ただ、スーパーOSJともなると、そのゆるい連合体の一員となってブランドを使えるようになるだけでも、独立系アドバイザーは運用・証券業者に対する交渉力を増すことができる。また、スーパーOSJでは現役の独立系アドバイザーが支援策を実際に活用し、フィードバックを提供しながら改善策を練っていくため、独立系アドバイザーにとっては、かゆい所に手が届くような支援策に仕上がる場合が少なくない。従って、OSJにその対価を支払っても惜しくはない、と考える独立系アドバイザーも少なくはないのである。

こうして成長したスーパーOSJの中には、独立系アドバイザー数百人を組織し、OSJごと注文を執行する証券業者を変更したり、自ら証券業者へと業態転換したりするほどの力をつけたところもある。

***

翻ってわが国に目を転じると、金融商品仲介業者(IFA)を支援する専門業者の存在はまだ限定的である。
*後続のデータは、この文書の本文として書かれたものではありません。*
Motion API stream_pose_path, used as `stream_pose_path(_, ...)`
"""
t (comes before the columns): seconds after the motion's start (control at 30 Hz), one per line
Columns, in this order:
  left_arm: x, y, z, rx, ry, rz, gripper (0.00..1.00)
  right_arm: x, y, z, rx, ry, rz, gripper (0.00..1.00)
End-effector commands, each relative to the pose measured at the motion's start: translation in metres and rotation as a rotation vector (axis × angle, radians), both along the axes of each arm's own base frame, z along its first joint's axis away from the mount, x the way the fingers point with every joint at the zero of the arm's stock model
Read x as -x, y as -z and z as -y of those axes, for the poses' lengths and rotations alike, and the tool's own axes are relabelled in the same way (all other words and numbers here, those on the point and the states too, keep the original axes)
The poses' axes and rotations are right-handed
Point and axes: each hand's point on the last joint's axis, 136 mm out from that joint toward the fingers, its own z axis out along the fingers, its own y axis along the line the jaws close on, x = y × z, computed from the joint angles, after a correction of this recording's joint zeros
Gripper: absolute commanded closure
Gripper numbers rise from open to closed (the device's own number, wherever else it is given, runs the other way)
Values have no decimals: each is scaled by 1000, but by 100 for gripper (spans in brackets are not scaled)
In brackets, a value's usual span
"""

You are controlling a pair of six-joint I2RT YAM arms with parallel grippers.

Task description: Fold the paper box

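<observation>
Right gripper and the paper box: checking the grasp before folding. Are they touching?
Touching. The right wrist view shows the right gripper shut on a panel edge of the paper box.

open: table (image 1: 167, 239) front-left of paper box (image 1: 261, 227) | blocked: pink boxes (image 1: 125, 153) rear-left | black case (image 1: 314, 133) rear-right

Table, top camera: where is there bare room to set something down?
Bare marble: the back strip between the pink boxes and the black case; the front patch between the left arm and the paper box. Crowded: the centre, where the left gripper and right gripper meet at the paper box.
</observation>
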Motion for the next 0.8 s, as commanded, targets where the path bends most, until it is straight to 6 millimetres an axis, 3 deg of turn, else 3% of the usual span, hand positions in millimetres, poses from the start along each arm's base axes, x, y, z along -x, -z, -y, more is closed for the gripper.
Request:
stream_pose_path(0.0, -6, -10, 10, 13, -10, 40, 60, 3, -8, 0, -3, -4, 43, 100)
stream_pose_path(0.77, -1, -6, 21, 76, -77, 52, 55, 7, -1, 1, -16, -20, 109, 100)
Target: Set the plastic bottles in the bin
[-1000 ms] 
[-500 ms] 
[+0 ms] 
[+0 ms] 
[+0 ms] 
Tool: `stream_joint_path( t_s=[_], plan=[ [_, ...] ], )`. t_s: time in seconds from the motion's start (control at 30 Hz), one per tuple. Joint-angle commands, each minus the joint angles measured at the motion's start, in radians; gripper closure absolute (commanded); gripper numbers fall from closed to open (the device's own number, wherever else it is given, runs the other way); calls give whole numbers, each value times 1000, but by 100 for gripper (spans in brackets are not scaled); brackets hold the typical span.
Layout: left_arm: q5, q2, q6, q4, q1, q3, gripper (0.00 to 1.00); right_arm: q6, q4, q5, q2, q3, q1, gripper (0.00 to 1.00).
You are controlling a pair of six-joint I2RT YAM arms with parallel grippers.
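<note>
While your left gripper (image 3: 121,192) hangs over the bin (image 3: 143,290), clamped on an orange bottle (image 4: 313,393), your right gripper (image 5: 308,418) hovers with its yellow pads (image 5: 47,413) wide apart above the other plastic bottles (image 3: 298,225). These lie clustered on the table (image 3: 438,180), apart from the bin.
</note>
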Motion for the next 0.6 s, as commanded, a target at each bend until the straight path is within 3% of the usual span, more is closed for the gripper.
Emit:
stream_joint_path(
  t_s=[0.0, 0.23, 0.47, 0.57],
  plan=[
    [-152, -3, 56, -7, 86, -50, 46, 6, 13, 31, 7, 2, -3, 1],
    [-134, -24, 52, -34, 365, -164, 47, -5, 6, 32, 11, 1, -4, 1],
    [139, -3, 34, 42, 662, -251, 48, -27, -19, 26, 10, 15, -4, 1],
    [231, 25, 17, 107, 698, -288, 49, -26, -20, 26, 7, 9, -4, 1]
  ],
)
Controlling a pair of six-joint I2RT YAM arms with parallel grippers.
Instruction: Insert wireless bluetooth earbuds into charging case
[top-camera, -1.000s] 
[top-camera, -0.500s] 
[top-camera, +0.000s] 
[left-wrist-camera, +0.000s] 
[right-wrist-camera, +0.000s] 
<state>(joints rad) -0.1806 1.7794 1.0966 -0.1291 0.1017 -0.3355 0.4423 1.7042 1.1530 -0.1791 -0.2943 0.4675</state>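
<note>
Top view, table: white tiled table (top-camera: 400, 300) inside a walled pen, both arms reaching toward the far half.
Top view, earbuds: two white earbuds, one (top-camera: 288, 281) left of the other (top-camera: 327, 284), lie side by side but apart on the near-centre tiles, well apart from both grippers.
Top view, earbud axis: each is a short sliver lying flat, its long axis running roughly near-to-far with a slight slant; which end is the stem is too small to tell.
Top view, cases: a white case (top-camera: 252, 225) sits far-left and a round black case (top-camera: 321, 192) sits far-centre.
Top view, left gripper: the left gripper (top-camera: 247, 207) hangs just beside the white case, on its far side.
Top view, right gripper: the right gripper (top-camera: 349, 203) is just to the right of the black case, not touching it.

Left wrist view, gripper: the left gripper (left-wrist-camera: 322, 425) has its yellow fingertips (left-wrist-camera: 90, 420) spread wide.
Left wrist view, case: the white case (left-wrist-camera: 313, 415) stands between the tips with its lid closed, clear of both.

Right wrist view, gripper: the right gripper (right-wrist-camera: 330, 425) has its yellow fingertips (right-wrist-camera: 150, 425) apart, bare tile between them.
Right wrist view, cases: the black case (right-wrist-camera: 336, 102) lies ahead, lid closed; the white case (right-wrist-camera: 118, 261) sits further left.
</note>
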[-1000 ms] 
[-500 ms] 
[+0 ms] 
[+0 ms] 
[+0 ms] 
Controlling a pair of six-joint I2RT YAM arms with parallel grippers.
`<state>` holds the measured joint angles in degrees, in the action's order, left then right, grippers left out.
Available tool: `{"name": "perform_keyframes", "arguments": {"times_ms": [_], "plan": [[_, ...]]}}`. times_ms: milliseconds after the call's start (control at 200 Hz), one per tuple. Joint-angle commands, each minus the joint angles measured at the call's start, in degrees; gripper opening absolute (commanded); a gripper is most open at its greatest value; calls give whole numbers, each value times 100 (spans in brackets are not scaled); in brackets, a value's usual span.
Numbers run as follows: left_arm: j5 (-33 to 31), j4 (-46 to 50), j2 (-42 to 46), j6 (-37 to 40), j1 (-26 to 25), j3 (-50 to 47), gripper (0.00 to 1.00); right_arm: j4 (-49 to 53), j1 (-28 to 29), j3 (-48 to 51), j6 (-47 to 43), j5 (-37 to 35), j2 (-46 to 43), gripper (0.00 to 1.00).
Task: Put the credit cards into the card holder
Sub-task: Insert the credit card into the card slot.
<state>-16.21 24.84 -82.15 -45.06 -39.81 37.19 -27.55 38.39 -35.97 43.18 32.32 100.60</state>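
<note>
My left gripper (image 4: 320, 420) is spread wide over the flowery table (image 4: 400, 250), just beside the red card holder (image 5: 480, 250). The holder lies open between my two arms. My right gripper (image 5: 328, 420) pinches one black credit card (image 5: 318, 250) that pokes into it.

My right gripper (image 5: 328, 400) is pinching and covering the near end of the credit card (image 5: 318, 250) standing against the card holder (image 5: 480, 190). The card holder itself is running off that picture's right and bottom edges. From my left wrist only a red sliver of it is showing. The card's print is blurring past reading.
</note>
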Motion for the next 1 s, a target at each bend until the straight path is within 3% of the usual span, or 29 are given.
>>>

しかしその一方で、IFAの法人化や拡大の動きは一部で顕著になりつつあり、IFA法人によっては100名以上の組織に成長しているところもある。

米国の事例にならえば、IFAの孤軍奮闘には限界がある。制度面での違いが大きいとはいえ、今後はわが国でもスーパーOSJのような支援専門組織を育てていくことが、発展を支える近道となるのかもしれない。